# How to complete this task
Wherever a picture appears in the listing below, leave it out and reproduce the rest exactly.

# Supplied data
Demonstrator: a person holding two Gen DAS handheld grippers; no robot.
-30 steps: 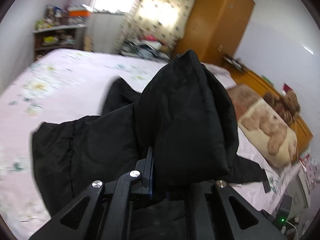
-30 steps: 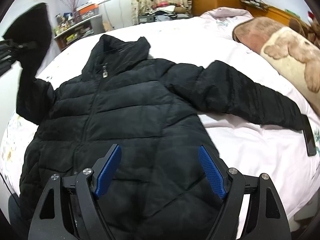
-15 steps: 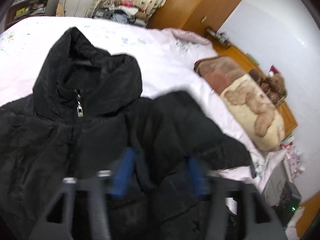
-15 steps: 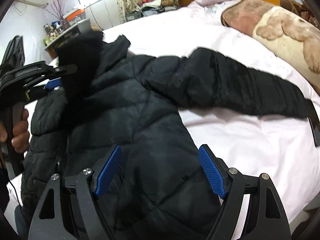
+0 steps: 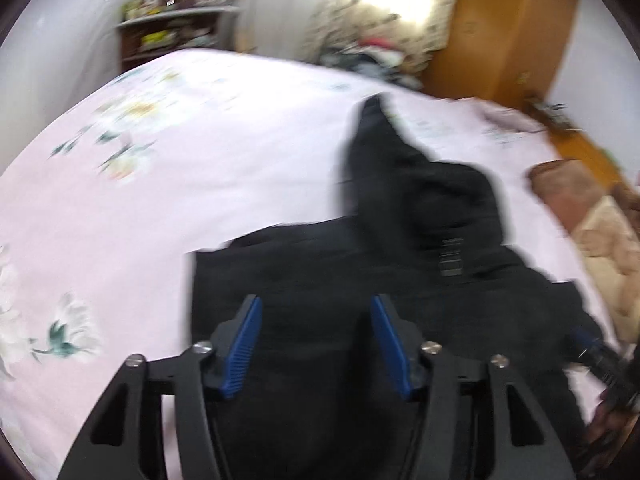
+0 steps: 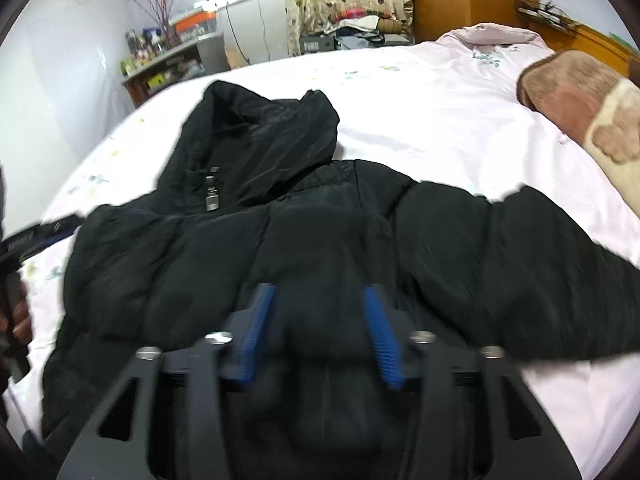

# Solution for this exercise
Demonstrator: a person holding two Gen DAS handheld grippers; no robot.
-30 steps: 
-30 steps: 
-15 steps: 
-15 steps: 
+0 steps: 
+0 steps: 

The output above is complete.